EXERCISE DESCRIPTION>
Please could you give again the lines from the one holding "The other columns" through the final line of the data below, exactly, with no other lines?

RECORDED DATA>
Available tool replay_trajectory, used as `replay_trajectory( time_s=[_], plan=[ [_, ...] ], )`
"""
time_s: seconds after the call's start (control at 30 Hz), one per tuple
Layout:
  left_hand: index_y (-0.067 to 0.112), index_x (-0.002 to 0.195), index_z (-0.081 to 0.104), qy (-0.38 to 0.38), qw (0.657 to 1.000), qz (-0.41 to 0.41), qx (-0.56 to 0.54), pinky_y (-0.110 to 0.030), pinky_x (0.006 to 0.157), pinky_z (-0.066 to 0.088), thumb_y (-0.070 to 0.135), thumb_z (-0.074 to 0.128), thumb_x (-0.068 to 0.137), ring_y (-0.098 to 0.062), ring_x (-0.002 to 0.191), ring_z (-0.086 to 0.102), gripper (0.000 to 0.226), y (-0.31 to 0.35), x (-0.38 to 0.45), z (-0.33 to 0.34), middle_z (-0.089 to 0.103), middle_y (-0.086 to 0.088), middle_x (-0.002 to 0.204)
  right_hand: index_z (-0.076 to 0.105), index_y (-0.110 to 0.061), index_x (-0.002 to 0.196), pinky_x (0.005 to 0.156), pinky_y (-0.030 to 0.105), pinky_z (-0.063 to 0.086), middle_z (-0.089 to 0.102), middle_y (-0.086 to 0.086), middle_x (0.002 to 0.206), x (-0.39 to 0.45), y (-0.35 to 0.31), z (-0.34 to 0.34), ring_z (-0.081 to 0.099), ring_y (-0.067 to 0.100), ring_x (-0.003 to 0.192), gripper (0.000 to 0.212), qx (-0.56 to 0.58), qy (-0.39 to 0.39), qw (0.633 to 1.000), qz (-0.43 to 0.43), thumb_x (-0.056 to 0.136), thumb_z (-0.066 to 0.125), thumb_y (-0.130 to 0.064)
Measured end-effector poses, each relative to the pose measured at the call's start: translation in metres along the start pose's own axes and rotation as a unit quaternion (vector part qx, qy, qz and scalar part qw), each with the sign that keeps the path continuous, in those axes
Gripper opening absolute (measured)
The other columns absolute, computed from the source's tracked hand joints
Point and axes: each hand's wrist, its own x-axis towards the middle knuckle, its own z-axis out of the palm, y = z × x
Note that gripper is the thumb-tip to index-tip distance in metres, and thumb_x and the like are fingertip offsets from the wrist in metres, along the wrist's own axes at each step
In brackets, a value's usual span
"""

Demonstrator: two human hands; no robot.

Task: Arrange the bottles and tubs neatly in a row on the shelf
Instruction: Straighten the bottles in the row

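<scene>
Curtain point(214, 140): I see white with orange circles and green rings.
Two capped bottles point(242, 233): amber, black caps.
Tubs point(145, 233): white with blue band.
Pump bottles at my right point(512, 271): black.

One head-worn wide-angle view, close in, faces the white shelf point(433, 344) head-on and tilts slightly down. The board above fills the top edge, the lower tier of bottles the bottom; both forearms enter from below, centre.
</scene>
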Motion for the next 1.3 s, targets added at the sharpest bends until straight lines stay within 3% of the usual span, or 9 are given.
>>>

YOUR RESPONSE>
The other columns absolute, computed from the source's tracked hand joints
Point and axes: each hand's wrist, its own x-axis towards the middle knuckle, its own z-axis out of the palm, y = z × x
Note that gripper is the thumb-tip to index-tip distance in metres, and thumb_x and the like are fingertip offsets from the wrist in metres, along the wrist's own axes at each step
In brackets, a value's usual span
"""

Demonstrator: two human hands; no robot.

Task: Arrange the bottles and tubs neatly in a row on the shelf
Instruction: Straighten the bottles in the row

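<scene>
Curtain point(214, 140): I see white with orange circles and green rings.
Two capped bottles point(242, 233): amber, black caps.
Tubs point(145, 233): white with blue band.
Pump bottles at my right point(512, 271): black.

One head-worn wide-angle view, close in, faces the white shelf point(433, 344) head-on and tilts slightly down. The board above fills the top edge, the lower tier of bottles the bottom; both forearms enter from below, centre.
</scene>
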Motion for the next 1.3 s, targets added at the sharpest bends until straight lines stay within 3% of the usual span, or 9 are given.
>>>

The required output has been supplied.